Today I launched a newsletter, called Tech That Rocks. It is meant to be a short weekly article to introduce you to something amazing I found in the tech space so hopefully it makes your life easier too! I would love it if you Subscribe to my newsletter
To give you an idea of what it is like, here is the first edition, enjoy!
Welcome to Tech That Rocks, a weekly newsletter by me who is YABWGWAO (yet another bearded white guy with an opinion). The idea of this newsletter is simple, I keep finding amazing tech and it should be shared with more people, so that is what this is. It won’t ever be a long post, and it won’t always be about software development (though today is) - but any amazing tech… and if you find tech that rocks, let me know! You could be the author of one of these in the future!
Today’s TTR is Bun, a drop-in replacement for Node.JS - you know the thing that is probably powering the backend of all your favourite things. Node.JS is awesome, but it is 15 years old and these last 15 years have seen amazing low-level and high-performance languages come along. It also has seen how we have changed our approach to large-scale JavaScript development.
Bun attempts to use that to make a drop in high-performance replacement for Node.js and it does that so well thanks to being coded in Zig (worth a quick search if you haven’t heard of it). It also bakes in TypeScript support, so no more tsc pain! You can be up and running so fast with new projects too thanks to templates.

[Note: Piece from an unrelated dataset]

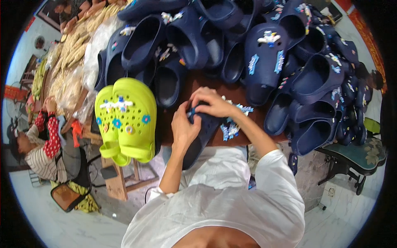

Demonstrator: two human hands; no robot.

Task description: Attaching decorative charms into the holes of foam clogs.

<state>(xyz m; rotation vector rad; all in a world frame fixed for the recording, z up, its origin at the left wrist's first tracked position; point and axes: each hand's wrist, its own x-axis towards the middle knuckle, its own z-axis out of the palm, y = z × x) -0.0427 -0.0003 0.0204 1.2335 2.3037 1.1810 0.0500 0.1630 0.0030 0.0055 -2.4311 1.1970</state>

I took a few projects and just dropped Bun in and they all just worked. I got major performance improvements FROM DAY 1. Bun has some additional APIs you can switch to, which will replace the Node.js ones and give you even more perf… but that is optional. It is not just runtime either, it is package management. I went from 30+ seconds for npm i to sub-2 seconds with bun i. It is really tech that rocks.
The short view summary for me is, that while Deno (another TTR) is what Node.js would be if it was built today, Bun is what Node.js would be if it was built 15 years ago with the tech of today. If you are building from scratch today consider Deno or Bun over Node.js… but if you have solutions today on Node.js, add a Bun migration ticket to your next sprint!